Del evangelio de san  Marcos 4,26-34

En aquel tiempo, dijo Jesús a la gente: “El reino de Dios se parece a un hombre que echa simiente en la tierra. Él duerme de noche y se levanta de mañana; la semilla germina y va creciendo, sin que él sepa cómo. La tierra va produciendo la cosecha ella sola: primero los tallos, luego la espiga, después el grano. Cuando el grano está a punto, se mete la hoz, porque ha llegado la siega.”

Dijo también: “¿Con qué podemos comparar el reino de Dios? ¿Qué parábola usaremos? Con un grano de mostaza: al sembrarlo en la tierra es la semilla más pequeña, pero después brota, se hace más alta que las demás hortalizas y echa ramas tan grandes que los pájaros pueden cobijarse y anidar en ellas.” Con muchas parábolas parecidas les exponía la palabra, acomodándose a su entender. Todo se lo exponía con parábolas, pero a sus discípulos se lo explicaba todo en privado.

 

RESPUESTA A LA PALABRA

Cuando Jesús nos habla del Reino de Dios,
de la presencia de Dios en nosotros,
transformadora de nuestra realidad,
lo suele hacer con palabras sencillas
que, sin verificar la profundidad del misterio,
nos desvelan esa parte necesaria para acogerlo.

La presencia de Dios en el mundo y en nuestro corazón,
es un don que podemos percibir si estamos atentos a él,
pero que no podemos manipular a nuestro antojo,
adelantando su proceso o adaptando los tiempos a nuestro parecer.

La invitación que Jesús nos hace en estas parábolas es doble:
Nos llama a la paciencia y a la esperanza,
no a la inactividad, ni al abandono,
sino a una cooperación responsable.

Esa presencia de Dios requiere nuestra colaboración,
pero no somos nosotros quienes tenemos la última palabra. 

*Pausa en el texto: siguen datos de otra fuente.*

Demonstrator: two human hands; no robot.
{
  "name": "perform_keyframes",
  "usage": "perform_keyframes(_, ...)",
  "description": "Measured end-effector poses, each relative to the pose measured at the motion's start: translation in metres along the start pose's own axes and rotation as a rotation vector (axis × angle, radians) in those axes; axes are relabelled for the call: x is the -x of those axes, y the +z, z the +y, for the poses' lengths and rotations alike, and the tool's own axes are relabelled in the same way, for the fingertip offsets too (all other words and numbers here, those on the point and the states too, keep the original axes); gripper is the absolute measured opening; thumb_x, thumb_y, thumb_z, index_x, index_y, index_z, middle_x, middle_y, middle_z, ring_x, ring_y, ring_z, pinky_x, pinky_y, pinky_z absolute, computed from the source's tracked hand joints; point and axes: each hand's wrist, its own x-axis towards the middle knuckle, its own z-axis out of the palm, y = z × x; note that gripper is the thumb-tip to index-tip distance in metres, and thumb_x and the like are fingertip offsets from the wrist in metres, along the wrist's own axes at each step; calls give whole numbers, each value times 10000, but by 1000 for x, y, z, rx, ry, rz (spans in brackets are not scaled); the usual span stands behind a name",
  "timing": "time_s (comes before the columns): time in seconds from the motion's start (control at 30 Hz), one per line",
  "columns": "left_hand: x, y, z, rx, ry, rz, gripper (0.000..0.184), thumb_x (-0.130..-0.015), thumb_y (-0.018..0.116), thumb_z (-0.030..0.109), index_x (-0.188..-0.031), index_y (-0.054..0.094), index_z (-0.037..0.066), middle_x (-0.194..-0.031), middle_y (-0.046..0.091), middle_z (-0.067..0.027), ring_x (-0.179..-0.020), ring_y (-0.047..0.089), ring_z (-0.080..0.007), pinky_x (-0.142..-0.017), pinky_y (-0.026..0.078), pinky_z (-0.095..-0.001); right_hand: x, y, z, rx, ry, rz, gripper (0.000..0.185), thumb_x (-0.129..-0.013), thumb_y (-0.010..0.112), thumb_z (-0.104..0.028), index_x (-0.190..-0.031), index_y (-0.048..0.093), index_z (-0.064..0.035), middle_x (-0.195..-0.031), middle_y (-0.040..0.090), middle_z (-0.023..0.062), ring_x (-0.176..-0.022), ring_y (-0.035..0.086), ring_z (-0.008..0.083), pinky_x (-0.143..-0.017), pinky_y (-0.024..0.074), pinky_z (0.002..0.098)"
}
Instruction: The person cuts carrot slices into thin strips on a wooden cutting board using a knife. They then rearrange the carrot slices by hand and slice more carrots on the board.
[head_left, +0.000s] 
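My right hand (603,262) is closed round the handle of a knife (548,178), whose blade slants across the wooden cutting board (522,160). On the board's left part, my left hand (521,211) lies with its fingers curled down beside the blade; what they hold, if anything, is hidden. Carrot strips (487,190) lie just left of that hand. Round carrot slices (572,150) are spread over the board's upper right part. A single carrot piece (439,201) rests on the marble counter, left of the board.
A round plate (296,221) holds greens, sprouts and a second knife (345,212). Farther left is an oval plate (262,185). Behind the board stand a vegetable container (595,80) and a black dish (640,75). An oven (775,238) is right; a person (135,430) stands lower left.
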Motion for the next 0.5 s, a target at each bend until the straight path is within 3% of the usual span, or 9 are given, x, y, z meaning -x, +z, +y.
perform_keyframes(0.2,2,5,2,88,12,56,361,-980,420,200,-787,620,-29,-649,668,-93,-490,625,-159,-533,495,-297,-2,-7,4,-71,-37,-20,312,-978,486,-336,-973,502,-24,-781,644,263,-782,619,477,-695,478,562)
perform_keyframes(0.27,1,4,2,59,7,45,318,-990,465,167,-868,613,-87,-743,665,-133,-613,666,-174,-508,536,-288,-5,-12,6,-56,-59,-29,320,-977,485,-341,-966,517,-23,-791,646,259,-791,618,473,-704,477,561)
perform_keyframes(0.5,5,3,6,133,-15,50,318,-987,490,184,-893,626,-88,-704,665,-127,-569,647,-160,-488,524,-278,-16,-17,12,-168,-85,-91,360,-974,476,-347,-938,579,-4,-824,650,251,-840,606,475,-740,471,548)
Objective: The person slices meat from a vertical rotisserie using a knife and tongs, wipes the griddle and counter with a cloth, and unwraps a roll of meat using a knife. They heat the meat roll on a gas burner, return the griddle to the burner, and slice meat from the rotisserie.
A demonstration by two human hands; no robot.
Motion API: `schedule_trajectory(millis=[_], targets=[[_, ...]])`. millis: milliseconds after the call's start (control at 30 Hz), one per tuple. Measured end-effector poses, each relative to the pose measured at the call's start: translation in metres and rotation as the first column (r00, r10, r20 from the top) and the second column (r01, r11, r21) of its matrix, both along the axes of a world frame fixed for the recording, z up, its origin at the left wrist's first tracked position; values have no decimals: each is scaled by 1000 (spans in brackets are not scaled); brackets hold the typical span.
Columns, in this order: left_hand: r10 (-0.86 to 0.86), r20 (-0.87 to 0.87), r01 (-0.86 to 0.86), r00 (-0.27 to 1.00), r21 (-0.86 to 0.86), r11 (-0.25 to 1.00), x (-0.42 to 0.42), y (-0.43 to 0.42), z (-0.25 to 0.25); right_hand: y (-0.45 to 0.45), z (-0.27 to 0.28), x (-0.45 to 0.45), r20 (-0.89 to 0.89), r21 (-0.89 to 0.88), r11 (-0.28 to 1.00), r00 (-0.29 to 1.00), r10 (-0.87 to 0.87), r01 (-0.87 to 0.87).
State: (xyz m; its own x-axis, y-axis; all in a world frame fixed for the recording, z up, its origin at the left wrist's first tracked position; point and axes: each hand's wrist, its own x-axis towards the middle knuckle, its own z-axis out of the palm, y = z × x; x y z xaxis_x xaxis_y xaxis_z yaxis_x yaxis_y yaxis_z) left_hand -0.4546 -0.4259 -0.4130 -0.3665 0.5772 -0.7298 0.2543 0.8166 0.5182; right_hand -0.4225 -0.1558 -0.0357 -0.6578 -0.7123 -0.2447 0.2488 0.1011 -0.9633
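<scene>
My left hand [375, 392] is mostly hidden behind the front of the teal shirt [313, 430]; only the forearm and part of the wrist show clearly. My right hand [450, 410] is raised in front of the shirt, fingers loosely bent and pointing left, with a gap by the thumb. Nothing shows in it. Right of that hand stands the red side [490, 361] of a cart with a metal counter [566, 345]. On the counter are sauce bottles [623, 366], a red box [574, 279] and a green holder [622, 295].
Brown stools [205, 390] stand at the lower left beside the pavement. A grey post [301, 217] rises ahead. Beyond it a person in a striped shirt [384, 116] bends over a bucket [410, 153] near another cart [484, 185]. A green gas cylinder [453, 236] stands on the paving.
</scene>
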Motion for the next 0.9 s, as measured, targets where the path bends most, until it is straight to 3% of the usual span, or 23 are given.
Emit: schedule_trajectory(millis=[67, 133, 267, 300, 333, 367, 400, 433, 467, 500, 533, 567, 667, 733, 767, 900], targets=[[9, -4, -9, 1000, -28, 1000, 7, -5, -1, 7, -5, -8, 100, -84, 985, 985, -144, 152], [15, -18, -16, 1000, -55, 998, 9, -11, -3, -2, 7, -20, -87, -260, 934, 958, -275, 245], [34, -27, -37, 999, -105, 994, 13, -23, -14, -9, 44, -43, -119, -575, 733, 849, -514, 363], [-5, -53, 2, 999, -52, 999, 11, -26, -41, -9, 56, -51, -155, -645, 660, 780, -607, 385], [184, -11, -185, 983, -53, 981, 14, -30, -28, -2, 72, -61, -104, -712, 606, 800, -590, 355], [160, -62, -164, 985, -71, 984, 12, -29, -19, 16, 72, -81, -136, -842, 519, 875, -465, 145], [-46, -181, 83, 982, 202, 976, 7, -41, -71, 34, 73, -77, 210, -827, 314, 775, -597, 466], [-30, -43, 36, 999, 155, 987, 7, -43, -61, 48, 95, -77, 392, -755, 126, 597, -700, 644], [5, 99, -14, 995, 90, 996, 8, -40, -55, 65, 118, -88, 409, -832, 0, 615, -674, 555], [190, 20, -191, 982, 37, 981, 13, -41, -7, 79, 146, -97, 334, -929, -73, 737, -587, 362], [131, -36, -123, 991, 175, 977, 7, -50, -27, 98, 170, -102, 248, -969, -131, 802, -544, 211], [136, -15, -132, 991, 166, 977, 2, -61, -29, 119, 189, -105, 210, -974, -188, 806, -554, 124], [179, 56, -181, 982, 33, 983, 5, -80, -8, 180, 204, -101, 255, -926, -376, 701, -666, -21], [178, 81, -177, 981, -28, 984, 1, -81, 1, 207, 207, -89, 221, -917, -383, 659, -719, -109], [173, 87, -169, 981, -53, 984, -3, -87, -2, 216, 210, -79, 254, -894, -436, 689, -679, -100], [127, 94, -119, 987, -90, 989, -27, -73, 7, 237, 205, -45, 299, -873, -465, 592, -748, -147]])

No deja de existir un peligro para quienes viven
esa experiencia de Dios, que no termina de cuajar
en una realidad mensurable, sobre todo,
cuando la actitud de éstos es positiva,
a que esa presencia de Dios se haga fuerte,
y su actuación cambie al hombre viejo en hombre nuevo,
rejuveneciendo así el mundo en el que vive.

Este peligro, latente en el corazón de muchos,
sólo es superable desde una confianza plena en el Señor.
En verdad que hemos sido incorporados a su designio de amor,
pero no somos los dueños del mismo.

Jesús nos enseña algo muy importante sobre esto.
Él ha venido a cumplir, a completar, la voluntad del Padre,
y lo hace no sólo aceptando el qué, sino también el cómo.
Si nos paramos a pensar un poco,
nos damos cuenta que lo que nos cuesta más,
no es tanto el qué de algo, cuanto el cómo del mismo.